**Required work**:
In full and without alteration, give the listing again.

**Collected data**:
+ + + +

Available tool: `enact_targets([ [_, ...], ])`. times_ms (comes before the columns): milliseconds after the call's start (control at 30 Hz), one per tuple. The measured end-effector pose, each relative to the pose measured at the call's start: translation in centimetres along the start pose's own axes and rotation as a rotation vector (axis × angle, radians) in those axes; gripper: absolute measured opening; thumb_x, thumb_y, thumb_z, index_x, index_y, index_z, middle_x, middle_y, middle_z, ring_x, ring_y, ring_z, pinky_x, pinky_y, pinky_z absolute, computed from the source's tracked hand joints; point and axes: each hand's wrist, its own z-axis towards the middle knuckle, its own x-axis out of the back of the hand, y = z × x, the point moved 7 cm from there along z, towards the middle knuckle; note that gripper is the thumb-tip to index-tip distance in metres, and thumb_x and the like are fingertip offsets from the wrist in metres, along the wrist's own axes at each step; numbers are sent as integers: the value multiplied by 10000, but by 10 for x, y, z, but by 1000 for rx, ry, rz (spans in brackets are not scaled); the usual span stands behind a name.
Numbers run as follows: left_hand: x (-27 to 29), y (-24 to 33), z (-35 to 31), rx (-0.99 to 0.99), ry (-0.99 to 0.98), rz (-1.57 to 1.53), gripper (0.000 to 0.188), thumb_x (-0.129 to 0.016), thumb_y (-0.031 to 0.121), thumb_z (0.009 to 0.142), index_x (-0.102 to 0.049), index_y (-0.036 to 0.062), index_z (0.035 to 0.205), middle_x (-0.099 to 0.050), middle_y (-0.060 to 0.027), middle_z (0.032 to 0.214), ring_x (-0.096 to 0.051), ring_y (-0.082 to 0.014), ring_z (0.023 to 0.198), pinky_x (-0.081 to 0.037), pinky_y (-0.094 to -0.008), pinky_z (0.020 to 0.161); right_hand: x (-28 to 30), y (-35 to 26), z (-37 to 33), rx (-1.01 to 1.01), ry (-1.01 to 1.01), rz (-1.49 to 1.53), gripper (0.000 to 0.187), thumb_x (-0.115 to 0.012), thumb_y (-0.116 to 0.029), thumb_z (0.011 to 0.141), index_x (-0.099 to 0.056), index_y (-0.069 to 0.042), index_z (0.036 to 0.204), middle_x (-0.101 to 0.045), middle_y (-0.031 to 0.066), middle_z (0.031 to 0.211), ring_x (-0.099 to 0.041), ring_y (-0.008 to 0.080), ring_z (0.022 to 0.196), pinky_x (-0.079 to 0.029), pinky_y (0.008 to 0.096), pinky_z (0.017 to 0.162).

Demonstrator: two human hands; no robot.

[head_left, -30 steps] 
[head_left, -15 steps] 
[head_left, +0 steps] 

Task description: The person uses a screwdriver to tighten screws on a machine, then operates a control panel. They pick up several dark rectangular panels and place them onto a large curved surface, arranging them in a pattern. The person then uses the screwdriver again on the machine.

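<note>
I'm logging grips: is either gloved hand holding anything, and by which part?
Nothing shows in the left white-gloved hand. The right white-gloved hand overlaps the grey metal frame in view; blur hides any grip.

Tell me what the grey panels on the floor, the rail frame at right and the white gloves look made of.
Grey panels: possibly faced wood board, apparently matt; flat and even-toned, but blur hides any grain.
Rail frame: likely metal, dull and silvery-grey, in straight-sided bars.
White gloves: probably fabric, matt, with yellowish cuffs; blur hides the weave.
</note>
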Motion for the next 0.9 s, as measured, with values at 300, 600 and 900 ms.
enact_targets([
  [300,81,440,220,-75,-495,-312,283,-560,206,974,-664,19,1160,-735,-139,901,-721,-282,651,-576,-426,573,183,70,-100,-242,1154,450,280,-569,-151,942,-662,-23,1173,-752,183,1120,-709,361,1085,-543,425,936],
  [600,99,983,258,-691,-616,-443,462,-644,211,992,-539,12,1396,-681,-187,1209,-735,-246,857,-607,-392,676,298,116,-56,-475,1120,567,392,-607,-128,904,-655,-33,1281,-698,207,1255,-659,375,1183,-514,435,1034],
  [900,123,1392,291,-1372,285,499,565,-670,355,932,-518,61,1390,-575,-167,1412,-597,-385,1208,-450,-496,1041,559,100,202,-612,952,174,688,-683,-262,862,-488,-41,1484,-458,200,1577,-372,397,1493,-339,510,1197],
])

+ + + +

**Expected answer**:
Available tool: `enact_targets([ [_, ...], ])`. times_ms (comes before the columns): milliseconds after the call's start (control at 30 Hz), one per tuple. The measured end-effector pose, each relative to the pose measured at the call's start: translation in centimetres along the start pose's own axes and rotation as a rotation vector (axis × angle, radians) in those axes; gripper: absolute measured opening; thumb_x, thumb_y, thumb_z, index_x, index_y, index_z, middle_x, middle_y, middle_z, ring_x, ring_y, ring_z, pinky_x, pinky_y, pinky_z absolute, computed from the source's tracked hand joints; point and axes: each hand's wrist, its own z-axis towards the middle knuckle, its own x-axis out of the back of the hand, y = z × x, the point moved 7 cm from there along z, towards the middle knuckle; note that gripper is the thumb-tip to index-tip distance in metres, and thumb_x and the like are fingertip offsets from the wrist in metres, along the wrist's own axes at each step; numbers are sent as integers: the value multiplied by 10000, but by 10 for x, y, z, but by 1000 for rx, ry, rz (spans in brackets are not scaled); the usual span stands behind a name.
Numbers run as follows: left_hand: x (-27 to 29), y (-24 to 33), z (-35 to 31), rx (-0.99 to 0.99), ry (-0.99 to 0.98), rz (-1.57 to 1.53), gripper (0.000 to 0.188), thumb_x (-0.129 to 0.016), thumb_y (-0.031 to 0.121), thumb_z (0.009 to 0.142), index_x (-0.102 to 0.049), index_y (-0.036 to 0.062), index_z (0.035 to 0.205), middle_x (-0.099 to 0.050), middle_y (-0.060 to 0.027), middle_z (0.032 to 0.214), ring_x (-0.096 to 0.051), ring_y (-0.082 to 0.014), ring_z (0.023 to 0.198), pinky_x (-0.081 to 0.037), pinky_y (-0.094 to -0.008), pinky_z (0.020 to 0.161); right_hand: x (-28 to 30), y (-35 to 26), z (-37 to 33), rx (-1.01 to 1.01), ry (-1.01 to 1.01), rz (-1.49 to 1.53), gripper (0.000 to 0.187), thumb_x (-0.115 to 0.012), thumb_y (-0.116 to 0.029), thumb_z (0.011 to 0.141), index_x (-0.099 to 0.056), index_y (-0.069 to 0.042), index_z (0.036 to 0.204), middle_x (-0.101 to 0.045), middle_y (-0.031 to 0.066), middle_z (0.031 to 0.211), ring_x (-0.099 to 0.041), ring_y (-0.008 to 0.080), ring_z (0.022 to 0.196), pinky_x (-0.079 to 0.029), pinky_y (0.008 to 0.096), pinky_z (0.017 to 0.162).

Demonstrator: two human hands; no robot.

[head_left, -30 steps] 
[head_left, -15 steps] 
[head_left, +0 steps] 

Task description: The person uses a screwdriver to tighten screws on a machine, then operates a control panel. They pick up several dark rectangular panels and place them onto a large curved surface, arranging them in a pattern. The person then uses the screwdriver again on the machine.

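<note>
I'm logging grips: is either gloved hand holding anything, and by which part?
Nothing shows in the left white-gloved hand. The right white-gloved hand overlaps the grey metal frame in view; blur hides any grip.

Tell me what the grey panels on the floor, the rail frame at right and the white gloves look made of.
Grey panels: possibly faced wood board, apparently matt; flat and even-toned, but blur hides any grain.
Rail frame: likely metal, dull and silvery-grey, in straight-sided bars.
White gloves: probably fabric, matt, with yellowish cuffs; blur hides the weave.
</note>
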Motion for the next 0.9 s, as measured, with values at 300, 600 and 900 ms.
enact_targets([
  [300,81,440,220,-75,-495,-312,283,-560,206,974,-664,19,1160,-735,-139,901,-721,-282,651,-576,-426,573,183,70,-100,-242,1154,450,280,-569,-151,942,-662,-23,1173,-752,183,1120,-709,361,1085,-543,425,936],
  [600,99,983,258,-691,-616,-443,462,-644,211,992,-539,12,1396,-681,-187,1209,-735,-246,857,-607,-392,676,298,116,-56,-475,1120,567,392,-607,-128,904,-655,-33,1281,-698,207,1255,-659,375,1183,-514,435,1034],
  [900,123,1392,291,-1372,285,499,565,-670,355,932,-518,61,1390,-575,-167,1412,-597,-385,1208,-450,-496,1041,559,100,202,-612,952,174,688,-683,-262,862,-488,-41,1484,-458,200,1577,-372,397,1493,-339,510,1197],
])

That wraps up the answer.